Raizel mulai mengangkat kepalanya.

"Tapi kek ... gimana caranya?"

Namun. Kakek itu sudah menghilang.

Ia mencari dan memanggil sosok orang tua itu, tapi. Tidak bisa menemukannya.

Raizel terdiam, mencoba untuk berfikir apakah yang ia lihat hanyalah sebatas imajinasi, atau memang nyata?

Entahlah, mau itu nyata atau bukan. Raizel rasa Kakek itu baik, ia menasehati dan memberinya semangat. 

Dia sedikit lebih tenang setelah bertemu dengan sosok Kakek itu. 

Raizel berjalan, meneruskan tujuannya untuk pulang. Meskipun masih banyak yang berseliweran di samping, di depan, atas, dan belakangnya, tidak tahu mengapa.

Tapi kini ia merasa tidak terlalu takut.

Walaupun masih seperti biasa, Raizel harus berusaha, untuk berpura-pura tidak melihat mereka semua.

Beberapa saat, ia sampai di rumah. 

Sarah dan David—Orang tua Raizel tentu saja sudah tidur, jadi yang membukakan pintu, adalah asisten rumah mereka, Isum.

"Den ... larut sekali pulangnya? tanya Isum.

"Iya, Bi," jawabnya, sambil berjalan masuk dan melewati Isum yang berada di samping pintu.

Isum menyadari jaket bagian tangan dan bahu, juga bulu mata Raizel yang basah, ditambah mata Raizel yang sedikit sembab. Sudah pasti Isum tahu Raizel menangis.

Lalu Isum sedikit berjalan cepat mengikuti Raizel yang akan naik ke kamarnya.

"Den ... Aden nangis ya?
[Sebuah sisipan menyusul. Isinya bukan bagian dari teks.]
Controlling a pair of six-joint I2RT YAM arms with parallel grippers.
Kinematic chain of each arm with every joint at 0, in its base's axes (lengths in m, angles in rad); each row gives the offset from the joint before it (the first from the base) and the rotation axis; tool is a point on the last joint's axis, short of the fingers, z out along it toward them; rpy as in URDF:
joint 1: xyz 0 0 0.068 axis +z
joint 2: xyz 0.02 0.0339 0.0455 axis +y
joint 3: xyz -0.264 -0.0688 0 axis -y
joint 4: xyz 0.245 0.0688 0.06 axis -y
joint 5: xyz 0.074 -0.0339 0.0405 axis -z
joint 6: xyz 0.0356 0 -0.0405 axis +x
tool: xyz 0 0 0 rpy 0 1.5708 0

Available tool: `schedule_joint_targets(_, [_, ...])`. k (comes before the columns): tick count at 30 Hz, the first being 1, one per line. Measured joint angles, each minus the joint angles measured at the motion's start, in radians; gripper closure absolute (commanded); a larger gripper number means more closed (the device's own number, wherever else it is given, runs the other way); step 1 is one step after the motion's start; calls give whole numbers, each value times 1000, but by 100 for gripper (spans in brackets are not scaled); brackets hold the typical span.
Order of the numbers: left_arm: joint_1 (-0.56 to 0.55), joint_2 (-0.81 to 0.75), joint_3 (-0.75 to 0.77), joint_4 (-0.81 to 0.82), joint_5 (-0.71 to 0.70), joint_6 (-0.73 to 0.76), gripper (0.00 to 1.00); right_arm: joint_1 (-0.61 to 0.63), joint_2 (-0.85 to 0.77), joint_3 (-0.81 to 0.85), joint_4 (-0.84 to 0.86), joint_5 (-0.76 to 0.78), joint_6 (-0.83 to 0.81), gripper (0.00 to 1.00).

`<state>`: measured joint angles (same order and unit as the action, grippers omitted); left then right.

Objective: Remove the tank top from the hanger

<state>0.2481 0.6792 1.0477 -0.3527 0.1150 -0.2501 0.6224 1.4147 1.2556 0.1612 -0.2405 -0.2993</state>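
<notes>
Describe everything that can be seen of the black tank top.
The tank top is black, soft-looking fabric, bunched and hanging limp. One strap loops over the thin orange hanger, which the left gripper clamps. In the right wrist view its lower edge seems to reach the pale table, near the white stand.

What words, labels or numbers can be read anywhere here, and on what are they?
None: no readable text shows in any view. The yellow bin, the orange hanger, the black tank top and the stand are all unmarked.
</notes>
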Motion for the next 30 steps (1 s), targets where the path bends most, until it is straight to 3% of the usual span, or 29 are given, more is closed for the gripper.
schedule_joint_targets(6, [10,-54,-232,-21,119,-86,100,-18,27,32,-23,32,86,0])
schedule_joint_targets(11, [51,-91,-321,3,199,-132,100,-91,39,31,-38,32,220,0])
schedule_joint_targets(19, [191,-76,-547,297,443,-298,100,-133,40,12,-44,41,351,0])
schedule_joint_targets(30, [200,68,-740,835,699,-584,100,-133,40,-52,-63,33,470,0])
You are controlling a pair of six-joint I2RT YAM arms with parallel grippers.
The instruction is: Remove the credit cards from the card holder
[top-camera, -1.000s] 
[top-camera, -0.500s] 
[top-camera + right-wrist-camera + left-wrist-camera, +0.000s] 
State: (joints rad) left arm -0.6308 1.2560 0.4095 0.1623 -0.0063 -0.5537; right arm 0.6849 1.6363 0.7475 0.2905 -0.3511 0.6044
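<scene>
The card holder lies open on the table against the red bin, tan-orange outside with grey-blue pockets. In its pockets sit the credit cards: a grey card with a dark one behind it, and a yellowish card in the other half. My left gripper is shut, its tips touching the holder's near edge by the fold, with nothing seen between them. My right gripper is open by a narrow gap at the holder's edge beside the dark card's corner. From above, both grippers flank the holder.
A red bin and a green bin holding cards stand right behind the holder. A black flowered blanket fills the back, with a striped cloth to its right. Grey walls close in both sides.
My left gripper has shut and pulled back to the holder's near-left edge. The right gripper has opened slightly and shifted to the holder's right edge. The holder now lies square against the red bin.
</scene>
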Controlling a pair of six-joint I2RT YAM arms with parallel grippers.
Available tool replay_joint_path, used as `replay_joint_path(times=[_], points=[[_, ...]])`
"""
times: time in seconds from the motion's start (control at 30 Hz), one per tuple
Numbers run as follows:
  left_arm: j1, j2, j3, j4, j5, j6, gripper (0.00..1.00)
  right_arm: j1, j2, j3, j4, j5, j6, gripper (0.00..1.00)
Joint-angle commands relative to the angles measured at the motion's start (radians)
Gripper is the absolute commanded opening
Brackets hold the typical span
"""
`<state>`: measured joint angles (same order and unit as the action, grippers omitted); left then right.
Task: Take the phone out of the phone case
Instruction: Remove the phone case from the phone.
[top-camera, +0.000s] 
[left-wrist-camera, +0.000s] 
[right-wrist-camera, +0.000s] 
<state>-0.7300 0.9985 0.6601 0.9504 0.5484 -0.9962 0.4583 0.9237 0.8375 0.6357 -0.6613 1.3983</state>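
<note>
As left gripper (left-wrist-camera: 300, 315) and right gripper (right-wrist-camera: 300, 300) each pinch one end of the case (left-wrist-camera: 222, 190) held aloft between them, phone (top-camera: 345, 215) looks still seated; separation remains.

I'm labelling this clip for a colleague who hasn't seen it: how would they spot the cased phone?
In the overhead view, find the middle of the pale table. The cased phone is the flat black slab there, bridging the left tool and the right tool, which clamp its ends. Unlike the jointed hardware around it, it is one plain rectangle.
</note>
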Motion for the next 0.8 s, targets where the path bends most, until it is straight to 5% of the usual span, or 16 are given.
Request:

Kenapa?" Tanyanya dengan pancaran wajah sedih. 

Raizel membalik tubuhnya, menghadap Isum yang lebih pendek darinya.

Ya. Isum, selain  menjadi asisten rumah tangga mereka, dia juga adalah pengasuh Raizel dari kecil.

Raizel sendiri. Juga sudah menganggap Isum sebagai Ibu kedua dari  ibu kandungnya Sarah, Isum tau. Jika ia menangis, pasti akan menghapus airmatanya dengan baju dibagian bahu atau lengan.

Sudah menjadi kebiasaan, dan tidak mungkin Raizel menjawab tidak, karena pasti Isum akan tahu ia berbohong. 

"Iya, Bi. Tapi tolong, jangan bilang sama Bunnda dan Ayah, ya," ucap Raizel memohon.

"Iya, Den ...."

Isum yang lebih pendek dari Raizel, berusaha mengelus pundaknya. 

Ia tersenyum karena Raizel, berkata jujur.

Sarah dan David, sering meninggalkan Raizel divrumah, mereka meninggalkannya bukan untuk hal yang tidak penting, tapi mereka bekerja siang dan malam. Raizel tidak menyalahkan mereka, justru ia bersyukur. 

Setiap pulang kerja, yang pertama dicari dan ditanyakan oleh Sarah dan David adalah anaknya, Raizel.

Karena hal itu juga, jika Raizel menangis saat kecil, Yang sering menghiburnya dan menenangkannya adalah Isum.

Isum juga mempunyai anak laki-laki, ia seumuran dengan Raizel. Karena itu juga saat Isum jauh dari anaknya di kampung, ia menganggap Raizel seperti putranya.

Sarah dan David, tentu tidak keberatan dengan itu, mereka justru menjadi tenang jika tidak di rumah. Karena percaya, Isum bisa menjaga Raizel dengan baik. 

"Bi ....

Aku masuk dulu ya" pamit Raizel.

"Iya, Den." 

Raizel berjalan menaiki tangga ke kamar. Saat sudah di kamar, ia bantingkan tubuhnya ke kasur springbadnya dengan posisi terlentang. 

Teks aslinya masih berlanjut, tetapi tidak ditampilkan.